Swept with quiet, dizzying drama, Village Prodigies imagines the town of Cold Springs over a period of more than fifty years. Rhyming J.M. Barrie, Herman Melville, Samuel Beckett, and Eudora Welty, Jones also takes on new questions and forms, experimenting with convention and time, the analog and the digital. Working within a multiplicity of points-of-view and techniques, the poems play with the spaces around invention and memory, creating portals through which we travel between moments and characters, from the interior mind to the most exterior speech, from delusions to rational thought. Village Prodigies opens with Beckett, then slips into the experience of Alzheimer’s for both family and patient—examining the consciousness of dementia shot through with moments of lucidity. Then come schooldays, Vietnam, a chicken factory in Mexico, video games, cross-country trips…all weave into a crescendo of wildness and meaning in a psychotic episode.

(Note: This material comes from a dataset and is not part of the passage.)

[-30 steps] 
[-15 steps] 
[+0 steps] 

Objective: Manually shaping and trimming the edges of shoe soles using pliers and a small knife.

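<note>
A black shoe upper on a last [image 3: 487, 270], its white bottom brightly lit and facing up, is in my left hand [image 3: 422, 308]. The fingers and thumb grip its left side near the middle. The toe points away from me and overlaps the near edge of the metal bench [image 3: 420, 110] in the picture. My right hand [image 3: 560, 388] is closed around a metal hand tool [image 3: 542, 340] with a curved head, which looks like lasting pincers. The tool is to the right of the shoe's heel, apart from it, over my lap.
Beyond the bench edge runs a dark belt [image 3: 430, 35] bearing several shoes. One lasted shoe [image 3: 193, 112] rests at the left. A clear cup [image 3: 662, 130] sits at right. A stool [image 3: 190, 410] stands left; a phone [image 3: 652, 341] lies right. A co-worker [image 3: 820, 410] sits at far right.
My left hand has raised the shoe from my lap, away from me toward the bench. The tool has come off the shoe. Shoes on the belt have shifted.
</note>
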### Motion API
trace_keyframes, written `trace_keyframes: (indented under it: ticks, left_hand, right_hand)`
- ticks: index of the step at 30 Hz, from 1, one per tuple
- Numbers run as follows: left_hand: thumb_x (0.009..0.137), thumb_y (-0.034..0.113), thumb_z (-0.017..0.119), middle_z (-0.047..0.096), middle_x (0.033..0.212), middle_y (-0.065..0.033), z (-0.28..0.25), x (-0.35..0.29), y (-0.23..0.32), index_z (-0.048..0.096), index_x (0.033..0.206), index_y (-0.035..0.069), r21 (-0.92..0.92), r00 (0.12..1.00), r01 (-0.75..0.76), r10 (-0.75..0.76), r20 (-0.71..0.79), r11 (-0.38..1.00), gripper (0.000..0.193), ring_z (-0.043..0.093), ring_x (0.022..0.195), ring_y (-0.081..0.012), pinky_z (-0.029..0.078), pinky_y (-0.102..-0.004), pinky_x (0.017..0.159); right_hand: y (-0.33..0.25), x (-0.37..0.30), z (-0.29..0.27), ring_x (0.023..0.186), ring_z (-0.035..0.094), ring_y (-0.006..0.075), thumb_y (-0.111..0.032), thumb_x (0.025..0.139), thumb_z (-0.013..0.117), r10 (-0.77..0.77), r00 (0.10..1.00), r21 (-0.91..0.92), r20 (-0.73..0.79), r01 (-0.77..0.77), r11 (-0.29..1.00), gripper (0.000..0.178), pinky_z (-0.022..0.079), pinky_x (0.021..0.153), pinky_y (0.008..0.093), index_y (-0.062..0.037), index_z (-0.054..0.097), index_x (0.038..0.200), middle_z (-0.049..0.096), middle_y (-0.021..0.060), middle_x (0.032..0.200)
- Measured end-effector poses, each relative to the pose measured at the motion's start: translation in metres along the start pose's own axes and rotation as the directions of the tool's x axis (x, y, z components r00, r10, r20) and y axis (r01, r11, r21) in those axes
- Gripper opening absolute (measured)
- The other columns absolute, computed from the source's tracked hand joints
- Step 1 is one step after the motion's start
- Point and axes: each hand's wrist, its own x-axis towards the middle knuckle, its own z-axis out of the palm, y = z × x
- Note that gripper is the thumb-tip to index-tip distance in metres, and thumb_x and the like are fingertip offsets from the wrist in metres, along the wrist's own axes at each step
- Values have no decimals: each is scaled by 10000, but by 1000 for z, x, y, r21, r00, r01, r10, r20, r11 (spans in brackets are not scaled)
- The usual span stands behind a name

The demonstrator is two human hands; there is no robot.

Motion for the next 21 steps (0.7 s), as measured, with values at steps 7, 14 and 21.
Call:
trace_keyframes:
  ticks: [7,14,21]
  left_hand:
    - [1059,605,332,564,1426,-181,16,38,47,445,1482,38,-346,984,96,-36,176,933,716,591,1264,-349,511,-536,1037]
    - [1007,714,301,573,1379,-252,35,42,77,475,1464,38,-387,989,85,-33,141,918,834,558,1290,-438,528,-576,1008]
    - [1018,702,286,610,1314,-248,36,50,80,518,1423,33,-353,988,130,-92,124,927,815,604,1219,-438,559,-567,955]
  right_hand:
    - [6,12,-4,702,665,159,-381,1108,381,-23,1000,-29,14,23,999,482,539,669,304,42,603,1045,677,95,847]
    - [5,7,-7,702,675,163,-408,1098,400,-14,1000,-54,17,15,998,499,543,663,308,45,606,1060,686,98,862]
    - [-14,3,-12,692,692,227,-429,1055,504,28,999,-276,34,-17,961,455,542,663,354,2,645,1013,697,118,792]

In two “books” and nine poetic “chapters” Rodney Jones aims for a novelistic wholeness and very much takes up a challenge which, he says, is “the old one, to keep the reader in suspense.” Fans of Jones’s previous work will find much of what they loved again here, but Village Prodigies will also bring in many new readers to his work, and to poetry.
“A novel in language as dense and lush and beautiful as poetry . . . [or] a book of poetry with the vivid characters and the narrative force of a novel? Whatever you care to call it, it's a remarkable achievement.” –Richard Russo, Pulitzer Prize-winning author of Empire Falls
About the Author
Rodney Jones is the author of eleven books of poems. His many honors include the National Book Critics Circle Award, the Harper Lee Award, and the Kingsley Tufts Award, and he has been a finalist for the Los Angeles Times Book Award, the Griffin International Poetry Prize, and the Pulitzer Prize. He teaches in the low-residency MFA creative writing program at Warren Wilson College and lives in New Orleans and Southern Illinois.